Er is zelfs wat voor te zeggen om de term placebo alleen in onderzoekssituaties te gebruiken en de tweede betekenis af te schaffen. Artsen die fopmiddelen geven liegen eigenlijk. Dat kan net als bij elke andere leugen wel even goed gaan, maar als ze door de mand vallen, bijvoorbeeld wanneer de patiënt écht iets mankeert of zelfs maar gaat googelen, dan is het vertrouwen weg. Door een patiënt buiten een onderzoekssituatie een placebo te geven, gokt men op het kusje-op-de-zere-plek-effect en behandelt men de patiënt als een klein kind.

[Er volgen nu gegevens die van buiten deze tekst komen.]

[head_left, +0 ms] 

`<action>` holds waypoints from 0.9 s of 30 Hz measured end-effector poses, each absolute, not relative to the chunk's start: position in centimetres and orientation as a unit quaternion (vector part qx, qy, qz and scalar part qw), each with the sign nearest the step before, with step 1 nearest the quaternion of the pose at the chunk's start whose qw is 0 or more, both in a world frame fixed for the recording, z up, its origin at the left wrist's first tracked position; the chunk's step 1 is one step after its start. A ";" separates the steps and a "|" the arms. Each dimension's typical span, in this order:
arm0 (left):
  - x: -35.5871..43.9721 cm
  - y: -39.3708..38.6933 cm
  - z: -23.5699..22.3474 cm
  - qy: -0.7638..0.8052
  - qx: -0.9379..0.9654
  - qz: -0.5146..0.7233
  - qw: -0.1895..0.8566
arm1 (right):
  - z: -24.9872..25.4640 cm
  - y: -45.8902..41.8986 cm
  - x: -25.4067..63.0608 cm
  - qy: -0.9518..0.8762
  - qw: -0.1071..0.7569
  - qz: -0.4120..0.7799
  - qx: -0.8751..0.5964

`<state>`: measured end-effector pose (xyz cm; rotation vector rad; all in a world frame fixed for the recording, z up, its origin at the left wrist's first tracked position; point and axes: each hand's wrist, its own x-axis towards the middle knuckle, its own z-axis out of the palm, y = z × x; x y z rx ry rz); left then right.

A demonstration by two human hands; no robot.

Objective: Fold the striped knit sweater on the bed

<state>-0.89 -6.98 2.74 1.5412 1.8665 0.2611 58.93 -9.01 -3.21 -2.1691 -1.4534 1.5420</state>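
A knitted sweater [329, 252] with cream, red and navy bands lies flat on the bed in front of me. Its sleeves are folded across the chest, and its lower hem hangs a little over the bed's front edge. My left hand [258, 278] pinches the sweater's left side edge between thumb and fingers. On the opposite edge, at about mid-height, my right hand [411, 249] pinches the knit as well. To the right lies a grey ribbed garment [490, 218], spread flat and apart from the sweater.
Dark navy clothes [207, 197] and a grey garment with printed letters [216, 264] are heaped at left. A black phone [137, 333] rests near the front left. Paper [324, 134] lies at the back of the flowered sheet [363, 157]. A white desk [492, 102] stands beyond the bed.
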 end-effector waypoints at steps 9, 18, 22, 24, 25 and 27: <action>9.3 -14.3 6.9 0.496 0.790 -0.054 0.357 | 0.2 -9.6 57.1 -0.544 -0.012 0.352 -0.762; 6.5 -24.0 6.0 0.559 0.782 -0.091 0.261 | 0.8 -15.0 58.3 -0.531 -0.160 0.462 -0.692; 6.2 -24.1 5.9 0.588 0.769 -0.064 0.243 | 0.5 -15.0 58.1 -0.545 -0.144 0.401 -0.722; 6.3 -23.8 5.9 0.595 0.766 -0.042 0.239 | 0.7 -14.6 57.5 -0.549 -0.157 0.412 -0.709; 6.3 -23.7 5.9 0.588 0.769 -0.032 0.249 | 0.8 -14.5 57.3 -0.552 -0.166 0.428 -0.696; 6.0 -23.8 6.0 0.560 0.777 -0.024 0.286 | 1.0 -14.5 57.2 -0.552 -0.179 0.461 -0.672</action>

Binnen een onderzoekssituatie hoor je de proefpersonen trouwens eerlijk te vertellen dat ze de kans lopen niet het ‘echte middel’ te krijgen. De aspecifieke effecten van behandeling kunnen ook bereikt worden door goed te luisteren, goed (lichamelijk) onderzoek te doen en de patiënt goed en deskundig voor te lichten. Dat wekt vertrouwen, stelt gerust en neemt angst en onzekerheid weg – waardoor het lijden van de patiënt verminderd kan worden, zelfs bij ernstige ziekte. Althans, dat hebben ervaren artsen mij gezegd. Geruststelling is op zich een groot goed, ongeacht of die ook nog een fysiologisch effect heeft, bijvoorbeeld door meer energie vrij te maken voor zelfherstellende activiteiten van het lichaam. Middeleeuwse bedriegers die de psalmtekst Placebo Domino in regione vivorum bij begrafenissen gingen zingen, probeerden een slaatje te slaan uit het verdriet van nabestaanden. Daar moet je een goede dokter niet mee vergelijken.